7️ The Response Travels Back

Once data is fetched:

Repository → Service → Controller → DispatcherServlet → Client

If you’re using @RestController, Spring automatically:

  • Converts objects to JSON

  • Sets appropriate headers

  • Returns HTTP status codes

All of this is handled via HttpMessageConverters internally.

You focus on business logic.
Spring handles serialization.

Complete Flow in One Diagram

Client 
   ↓
DispatcherServlet 
   ↓
Controller 
   ↓
Service 
   ↓
Repository 
   ↓
Database
   ↑
Response flows back the same path

Or simplified:

Client → DispatcherServlet → Controller → Service → Repository → Database
                                    ↑                          ↓
                            Response/Data                Query/Save

What Spring Handles Automatically (And Why It’s Powerful)

During this entire lifecycle, Spring also manages:

  • Bean lifecycle

  • Dependency Injection

  • Exception handling (@ControllerAdvice)

  • Validation (@Valid)

  • Security filters (Spring Security)

  • Transaction management (@Transactional)

  • AOP (logging, monitoring, auditing)

These are called cross-cutting concerns.

You don’t write repetitive infrastructure code — Spring abstracts it cleanly.

Why This Matters in Interviews

You might get questions like:

  • What happens when you hit an endpoint?

  • What is DispatcherServlet?

  • How does Spring manage beans?

  • Where does business logic belong?

  • How does JSON conversion happen?

If you can clearly explain:

“Client → DispatcherServlet → Controller → Service → Repository → Database → Response”

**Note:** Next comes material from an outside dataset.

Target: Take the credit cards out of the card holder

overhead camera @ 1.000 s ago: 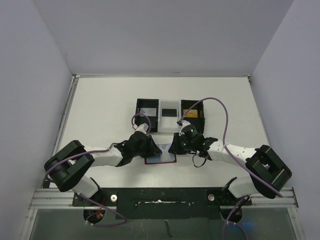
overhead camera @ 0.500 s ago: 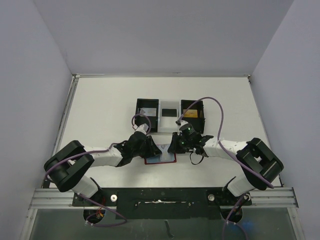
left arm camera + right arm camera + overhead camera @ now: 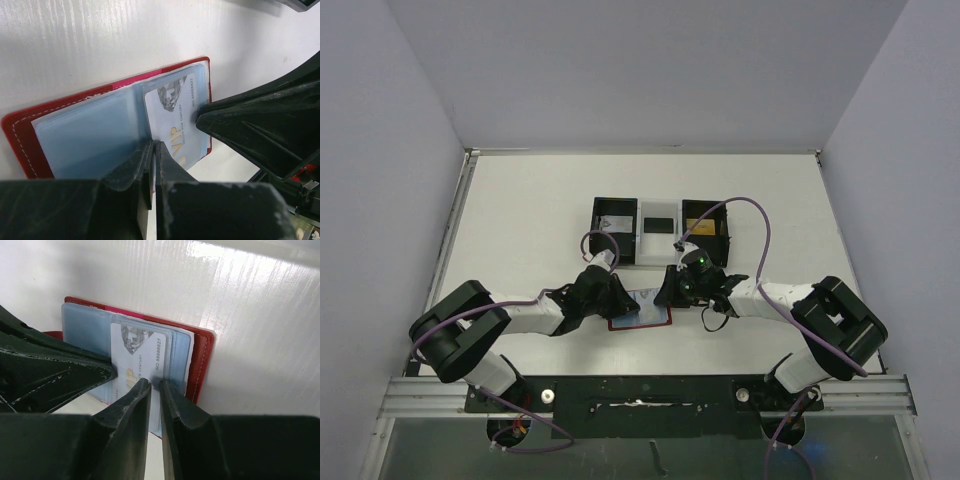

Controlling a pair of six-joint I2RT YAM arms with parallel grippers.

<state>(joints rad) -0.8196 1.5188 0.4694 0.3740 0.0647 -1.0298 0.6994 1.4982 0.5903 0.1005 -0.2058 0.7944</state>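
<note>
Two tools: both reach in low over the card holder [image 3: 640,312], the left tool [image 3: 154,146] from the left and the right tool [image 3: 155,383] from the right, their tips close together.
Card holder: lies open, lining up, on the counter [image 3: 520,220] near the middle and just nearer than the tray [image 3: 596,232]. The red cover lies flat with the clear sleeves [image 3: 85,135] on top.
Card inside: one white card [image 3: 142,356] marked VIP sits in a sleeve between the two tips. No other card shows in the holder.
Left tool state: fingers pressed together at the near edge of the sleeves, just beside the white card. Whether a sleeve leaf is trapped between them I cannot tell.
Likely reason: to steady the holder so it does not slide when the card is drawn.
Right tool state: fingers almost together with a thin slit between them, set at the white card's near edge. Whether they truly pinch it I cannot tell.
Likely reason: placed to draw the card out of its sleeve.
Tray: three compartments side by side, far of the holder.
Left compartment: black, holding a pale card [image 3: 612,222].
Middle compartment: white, holding a black card [image 3: 660,224].
Right compartment: black, holding a gold card [image 3: 700,222].
Progress, as I judge it: three cards out, this one left.
</note>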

You demonstrate architectural clarity — not just annotation usage.

That’s what differentiates mid-level from senior developers.

My Personal Take

When I first started with Spring Boot, I treated it like magic.

Annotations everywhere.
Everything just worked.

But real understanding came when I debugged request flows, read logs, and stepped through execution.

Once you understand the lifecycle, you:

  • Debug faster

  • Design better

  • Write cleaner layered architecture

  • Avoid mixing responsibilities

  • Feel confident in interviews

Spring Boot stops feeling magical — and starts feeling predictable.

And predictability is power in backend engineering.